GJM: So imagine this scenario. You are sitting in the audience at an evangelistic meeting, and there are loads of non-Christian people present. Then, just before the speaker is due on the platform he turns to you and says, “I feel really unwell, I can’t do this. Steve, mate- you’re on!” So without time to prepare, what’s your go-to message?

Steve Osmond: That’s a cool question! I think I’d probably go into the area of ‘worldview’ because Christianity truly makes sense of the whole of life, whereas other worldviews tend to truncate things. So if you threw me up there on the stage, I’d go for origins (where have you come from?), meaning (what is your purpose?), morality (how do you know what is right and wrong?) and destiny (where will you spend eternity?). I’d very quickly outline the truth that the Christian worldview brings to those things in comparison to other worldview which lack something!

GJM: So as you prepare to move to Scotland. What do you think you will miss most about South Africa?

Steve Osmond: Oh, the usual answer to that question is the weather! But actually it’s the people. South Africa is an open, friendly country where people smile at each other and greet strangers. We’re not sure what Scotland will be like yet – but we know we will miss a lot of people here when we move.

GJM: The Solas family of supporters has got lots of good, faithful, prayerful people who will be reading this. So what can they be praying for you and the family as you get ready for the big move?

Steve Osmond: I think we know the absolute value and necessity of being surrounded by a good family of faith.
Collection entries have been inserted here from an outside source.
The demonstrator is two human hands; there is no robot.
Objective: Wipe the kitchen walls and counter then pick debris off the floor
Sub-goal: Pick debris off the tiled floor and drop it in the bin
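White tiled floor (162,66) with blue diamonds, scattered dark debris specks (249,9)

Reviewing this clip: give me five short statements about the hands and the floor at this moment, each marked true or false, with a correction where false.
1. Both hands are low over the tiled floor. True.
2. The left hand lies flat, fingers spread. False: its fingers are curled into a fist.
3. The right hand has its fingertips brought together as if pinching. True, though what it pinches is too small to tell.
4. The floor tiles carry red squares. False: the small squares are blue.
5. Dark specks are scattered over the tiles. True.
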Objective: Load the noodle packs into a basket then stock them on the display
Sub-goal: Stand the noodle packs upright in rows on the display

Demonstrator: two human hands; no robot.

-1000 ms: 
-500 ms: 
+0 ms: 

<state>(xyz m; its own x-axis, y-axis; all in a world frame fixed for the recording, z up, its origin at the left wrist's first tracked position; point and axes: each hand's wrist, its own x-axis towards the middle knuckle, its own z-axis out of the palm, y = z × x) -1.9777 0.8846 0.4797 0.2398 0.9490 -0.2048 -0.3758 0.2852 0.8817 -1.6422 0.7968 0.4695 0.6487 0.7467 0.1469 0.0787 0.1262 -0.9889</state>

So we would covet peoples prayers that very early on we would get plugged into a church that we can call home – and make some friends. We are leaving a community and a church community, so will need that in Scotland. We need to be part of ‘the body’ – so that’s a huge one and prayer for that would be great. Then, for us as a family we need to find new rhythms alongside some of the complexities and stresses of the move. We will need to serve and love each other well as a family. Then in terms of the ministry we will need wisdom, that God will grow me in whatever ways He needs to. I know I need wisdom about where to focus my thinking and the messages I will be preparing. There is so much to say, and wisdom is needed to know where to focus in different settings like churches and universities. I want to be well-equipped to represent Christ well.

GJM: And we’ll also be praying that the paperwork all gets sorted quickly and easily too!

Steve Osmond: Another thing would be that we find a home too, in a community and near a school!

GJM: Jesus said “The harvest is plentiful but the workers are few. 38 Ask the Lord of the harvest, therefore, to send out workers into his harvest field.” Well, people in and around Solas have been praying that we would find another evangelist-apologist, praying that we would find someone to work with us. And Steve… God sent you! So we are delighted that God has answered our prayers and the prayers of so many people. And it will be good to change the prayer letter from ‘please pray that we will find’ to ‘thank God that Steve is here’! And we’re delighted that it’s you that God has sent.

Steve Osmond: And I can’t wait to meet a lot of the supporters and the wider Solas family!